- [ENTRIES SUPPLIED]:
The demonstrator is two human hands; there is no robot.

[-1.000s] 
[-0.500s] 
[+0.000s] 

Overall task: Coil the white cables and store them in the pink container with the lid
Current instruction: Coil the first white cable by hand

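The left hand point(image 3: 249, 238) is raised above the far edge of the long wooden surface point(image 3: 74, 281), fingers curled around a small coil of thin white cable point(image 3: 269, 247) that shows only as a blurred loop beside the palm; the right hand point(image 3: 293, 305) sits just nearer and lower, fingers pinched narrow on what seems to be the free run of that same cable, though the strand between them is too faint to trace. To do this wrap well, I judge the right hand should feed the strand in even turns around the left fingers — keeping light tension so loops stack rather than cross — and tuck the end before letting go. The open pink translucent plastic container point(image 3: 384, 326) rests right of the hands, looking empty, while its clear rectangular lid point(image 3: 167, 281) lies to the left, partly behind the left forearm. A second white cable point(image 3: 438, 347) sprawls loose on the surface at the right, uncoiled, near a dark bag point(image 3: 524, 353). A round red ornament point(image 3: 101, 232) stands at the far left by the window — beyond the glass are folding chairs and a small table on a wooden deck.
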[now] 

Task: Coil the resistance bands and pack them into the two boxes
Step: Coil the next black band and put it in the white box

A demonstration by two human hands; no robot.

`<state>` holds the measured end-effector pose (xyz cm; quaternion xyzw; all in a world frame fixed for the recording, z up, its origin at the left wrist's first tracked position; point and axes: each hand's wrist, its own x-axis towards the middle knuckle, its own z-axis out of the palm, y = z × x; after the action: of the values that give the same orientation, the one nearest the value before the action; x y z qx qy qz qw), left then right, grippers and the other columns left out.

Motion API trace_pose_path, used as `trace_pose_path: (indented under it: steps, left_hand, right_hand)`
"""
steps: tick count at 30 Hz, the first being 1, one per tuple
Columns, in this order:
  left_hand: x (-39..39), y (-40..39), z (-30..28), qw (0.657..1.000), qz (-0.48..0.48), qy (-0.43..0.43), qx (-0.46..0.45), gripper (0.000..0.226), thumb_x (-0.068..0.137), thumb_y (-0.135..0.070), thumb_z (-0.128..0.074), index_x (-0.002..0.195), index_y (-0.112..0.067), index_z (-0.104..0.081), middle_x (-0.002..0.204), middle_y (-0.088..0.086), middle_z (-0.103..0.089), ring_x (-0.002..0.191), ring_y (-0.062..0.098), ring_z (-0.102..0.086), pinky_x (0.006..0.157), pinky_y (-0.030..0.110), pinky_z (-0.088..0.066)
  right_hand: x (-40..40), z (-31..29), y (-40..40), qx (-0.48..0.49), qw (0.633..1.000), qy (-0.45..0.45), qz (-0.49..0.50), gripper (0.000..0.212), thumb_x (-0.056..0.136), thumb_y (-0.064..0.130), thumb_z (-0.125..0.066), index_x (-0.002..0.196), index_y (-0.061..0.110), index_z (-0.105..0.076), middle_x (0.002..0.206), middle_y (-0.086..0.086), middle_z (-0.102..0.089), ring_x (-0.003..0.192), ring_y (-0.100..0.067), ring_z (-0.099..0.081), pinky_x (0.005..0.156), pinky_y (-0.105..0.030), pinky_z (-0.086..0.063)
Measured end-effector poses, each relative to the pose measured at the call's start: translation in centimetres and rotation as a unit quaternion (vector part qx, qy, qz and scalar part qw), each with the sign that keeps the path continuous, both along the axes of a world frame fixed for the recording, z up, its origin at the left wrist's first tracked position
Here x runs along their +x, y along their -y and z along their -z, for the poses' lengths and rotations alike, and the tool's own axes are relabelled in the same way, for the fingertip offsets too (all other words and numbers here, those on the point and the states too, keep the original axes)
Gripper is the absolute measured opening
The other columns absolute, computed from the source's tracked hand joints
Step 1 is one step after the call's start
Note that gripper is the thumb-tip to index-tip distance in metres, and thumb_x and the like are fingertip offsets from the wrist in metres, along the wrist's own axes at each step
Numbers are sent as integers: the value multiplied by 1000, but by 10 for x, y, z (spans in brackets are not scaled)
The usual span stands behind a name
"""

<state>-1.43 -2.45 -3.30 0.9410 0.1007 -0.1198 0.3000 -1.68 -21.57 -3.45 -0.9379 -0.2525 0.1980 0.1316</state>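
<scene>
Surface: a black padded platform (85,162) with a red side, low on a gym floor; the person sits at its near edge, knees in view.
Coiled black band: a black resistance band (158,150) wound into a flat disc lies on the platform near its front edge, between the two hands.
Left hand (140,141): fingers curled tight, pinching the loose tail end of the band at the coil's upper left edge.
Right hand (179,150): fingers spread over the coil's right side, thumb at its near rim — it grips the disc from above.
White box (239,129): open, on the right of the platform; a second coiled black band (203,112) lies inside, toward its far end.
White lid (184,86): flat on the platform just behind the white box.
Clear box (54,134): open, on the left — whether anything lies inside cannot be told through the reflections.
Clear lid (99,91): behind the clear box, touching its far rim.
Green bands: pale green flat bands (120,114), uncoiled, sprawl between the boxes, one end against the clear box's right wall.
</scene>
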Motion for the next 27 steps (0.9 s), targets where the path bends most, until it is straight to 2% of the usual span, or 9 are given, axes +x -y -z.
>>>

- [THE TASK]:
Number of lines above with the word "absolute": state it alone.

- [COMPLETED TASK]:
2